In brief then, you should establish a system wherein members of the society adhere to the divine laws voluntarily and means of development are provided to all who need them. You should honor your promises and commitments. If hostile forces confront you, then face them with steadfastness and fortitude, and do not let fear and despair weaken you.

Those who follow this party unswervingly vindicate their claim to be true believers and they can rightfully claim to be upholders of divine laws (rather than those who claim to inherit heaven by observing certain rites which they claim is deen (religion; way of life).

When people think of Islam, many automatically think of the rituals, the things we “can’t” do such as eat pork or drink alcohol.

Very little is said about the prescription of social unity, of solidarity amongst all people, of uplifting the most oppressed in societies. Many factors are responsible for this. The nominal Muslim states, mostly theocracies which have no basis in Islam, do not preach these values strongly enough, especially ones who allow stoning or other un-Qur’anic practices; Muslim communities themselves, in the Muslim world or abroad, focus much more social importance, and pressure, on the rituals and advocate a political quietism; and the the swing of anti-colonial resistance that currently manifests with “Islamic” justification in the form of terrorism fuels fear and nonstop media coverage.

When one approaches the Qur’an with false preconceptions of what Islam is, in the light of a post-9/11 global geopolitics, they will find plenty to validate their claims. But approach it with a curiosity and open mind and heart, and one will see something different entirely. When I allowed others to color my theology, I walked around with contradictions that I could not hold up. Perhaps we all need to drop the intermediaries, where ever we encounter them, and head back to the Source.
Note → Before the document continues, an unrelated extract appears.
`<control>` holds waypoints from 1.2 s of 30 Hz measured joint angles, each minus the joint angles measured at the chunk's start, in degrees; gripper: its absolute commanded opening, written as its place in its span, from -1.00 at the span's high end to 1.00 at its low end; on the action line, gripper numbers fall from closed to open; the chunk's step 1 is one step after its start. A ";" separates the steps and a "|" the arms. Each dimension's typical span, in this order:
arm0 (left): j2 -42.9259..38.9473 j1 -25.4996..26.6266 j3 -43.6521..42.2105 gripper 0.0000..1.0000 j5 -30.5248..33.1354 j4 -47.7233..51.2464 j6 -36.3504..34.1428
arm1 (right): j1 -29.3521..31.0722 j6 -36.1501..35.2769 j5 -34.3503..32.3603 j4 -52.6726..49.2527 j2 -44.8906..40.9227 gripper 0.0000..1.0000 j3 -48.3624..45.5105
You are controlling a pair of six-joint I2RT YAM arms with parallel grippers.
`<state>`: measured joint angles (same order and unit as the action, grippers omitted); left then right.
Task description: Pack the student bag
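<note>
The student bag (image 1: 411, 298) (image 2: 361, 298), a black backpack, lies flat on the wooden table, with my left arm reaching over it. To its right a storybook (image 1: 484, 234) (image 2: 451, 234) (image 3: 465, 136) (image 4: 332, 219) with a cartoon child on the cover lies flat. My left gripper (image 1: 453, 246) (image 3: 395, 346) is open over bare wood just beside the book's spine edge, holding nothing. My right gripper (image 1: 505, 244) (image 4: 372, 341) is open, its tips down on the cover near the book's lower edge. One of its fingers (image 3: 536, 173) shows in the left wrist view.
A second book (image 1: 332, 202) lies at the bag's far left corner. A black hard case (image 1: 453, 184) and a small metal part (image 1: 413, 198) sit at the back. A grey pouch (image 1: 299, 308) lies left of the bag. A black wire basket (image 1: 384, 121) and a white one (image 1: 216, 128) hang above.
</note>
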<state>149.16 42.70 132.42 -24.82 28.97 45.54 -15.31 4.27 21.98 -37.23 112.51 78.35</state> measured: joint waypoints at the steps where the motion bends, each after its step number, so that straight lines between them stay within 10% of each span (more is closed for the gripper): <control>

Most of them only follow conjecture. While conjecture does not avail against truth in anything… [10:35]

1 Ramadan 1441: Back, Turning Toward the Opening

It is You alone… [1:5]

The morning fog burned off quickly and the sun was already high when I stepped outside. The bugs hovered, dancing on the yard where Alqo naps in our small yard. The light hit the grass in an ethereal way, hidden for a few days behind storm clouds that never unleashed themselves over us. This will be a different day.
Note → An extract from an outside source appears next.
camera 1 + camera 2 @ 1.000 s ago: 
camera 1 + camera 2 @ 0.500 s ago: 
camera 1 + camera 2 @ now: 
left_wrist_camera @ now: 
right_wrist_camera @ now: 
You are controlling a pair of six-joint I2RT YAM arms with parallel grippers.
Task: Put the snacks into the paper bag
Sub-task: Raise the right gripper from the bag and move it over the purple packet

I’ve been away from the fasting feeling; my stomach hasn’t known hunger pangs for awhile. To tell the truth, it didn’t experience them the last time this auspicious month came around in Germany. I was at the tail-end of a theological detox, though spiritually and experientially quite satirized and inflated, without any of the underpinnings of organized faith.

More sure of myself and my surroundings, I approached this month with the hope of a restart. Being disconnected from society by both choice and and now circumstances, I’ve become so grateful in our household’s rhythms; the morning bread, after-work lunch watching re-runs of Friends, the walks in the woods, reading time in my hammock, watching my partner tend her small garden, eating almost vegan save for a few of the neighbors’ eggs.
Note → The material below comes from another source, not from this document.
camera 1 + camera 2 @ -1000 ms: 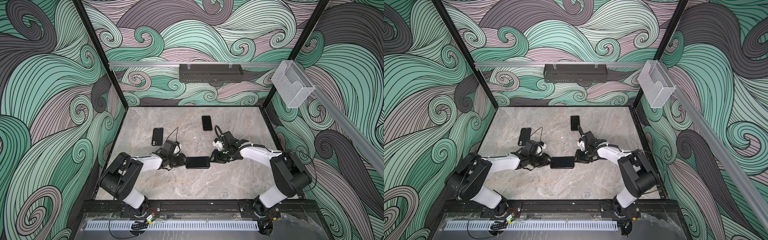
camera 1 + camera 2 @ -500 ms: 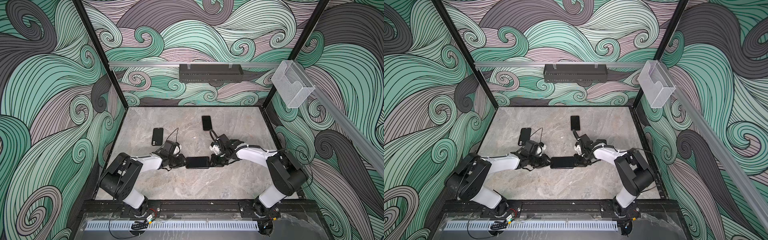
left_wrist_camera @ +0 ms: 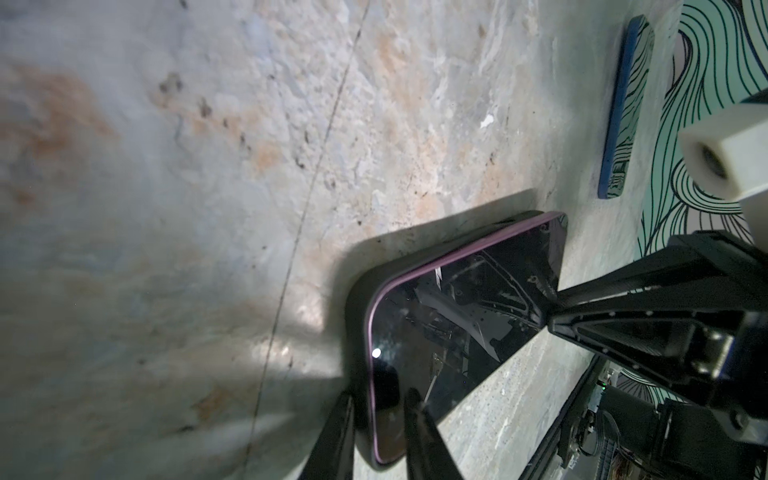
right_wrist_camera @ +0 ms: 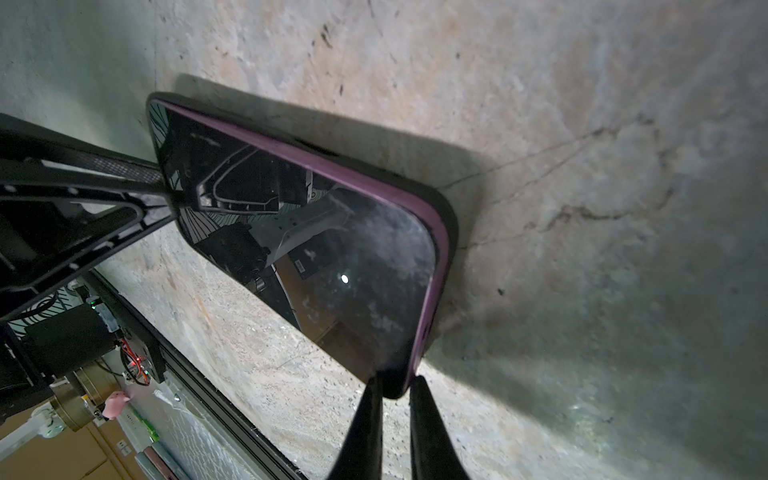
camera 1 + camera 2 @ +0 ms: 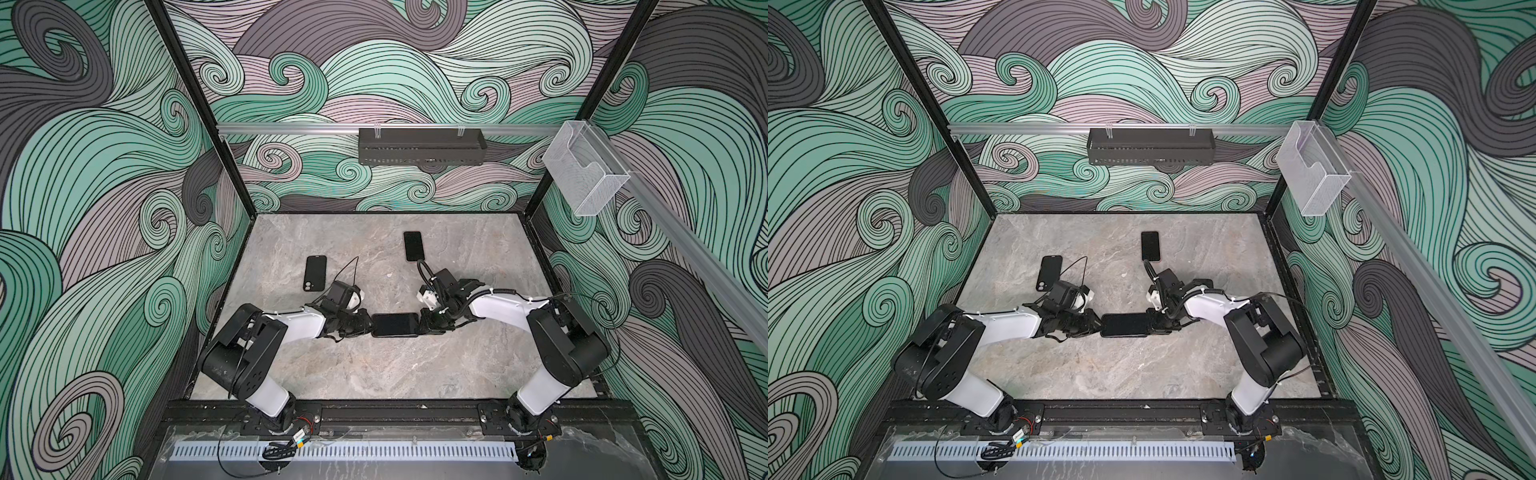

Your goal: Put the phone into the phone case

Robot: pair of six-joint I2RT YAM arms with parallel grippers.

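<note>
A dark-screened phone (image 5: 395, 325) (image 5: 1124, 325) with a purple rim lies crosswise at mid-table, sitting in a black phone case whose rim shows around it (image 3: 356, 303) (image 4: 452, 224). The far long edge of the phone stands slightly proud of the case. My left gripper (image 5: 368, 326) (image 3: 379, 395) is shut on the phone's left end, one finger on the screen and one outside the case. At the other end, the right gripper (image 5: 422, 326) (image 4: 397, 376) pinches a corner of the phone.
A black handset, back up (image 5: 314, 272), lies behind the left arm. Another dark phone (image 5: 414, 246), blue-edged in the left wrist view (image 3: 625, 112), lies behind the right arm. A black tray (image 5: 422, 145) and a clear holder (image 5: 584, 170) hang on the walls.
The right gripper moved left to the phone's right end and closed on its corner. The left gripper's fingers narrowed onto the left end. The phone stayed in place.
</note>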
Surely, in the creation of the heavens and the earth, and the differences between the night and the day, and the ships that sail in the sea for the benefit of the people, and what God has sent down of water from the sky so He brings the earth back to life after it had died, and He sent forth from it every creature, and the dispatching of the winds and the clouds that have been commissioned between the earth and the sky are signs for a people who comprehend. [2:164]

The signs that lead us around this earth, that point the way to this or that action, the coincidences that occur all throughout, the current, constrained environment, this first day of Ramadan is a reminder of whence they originated. Now, Providence has given us the opportunity to test out Pascal’s diagnosis of humanity’s problems, turn inwards, probe our assumptions about how the world is to be structured, rethink our relationship to the Earth, to each other, and in doing so, to the One who brought all of this about.

So I’ll turn inward. Ramadan mubarak to all.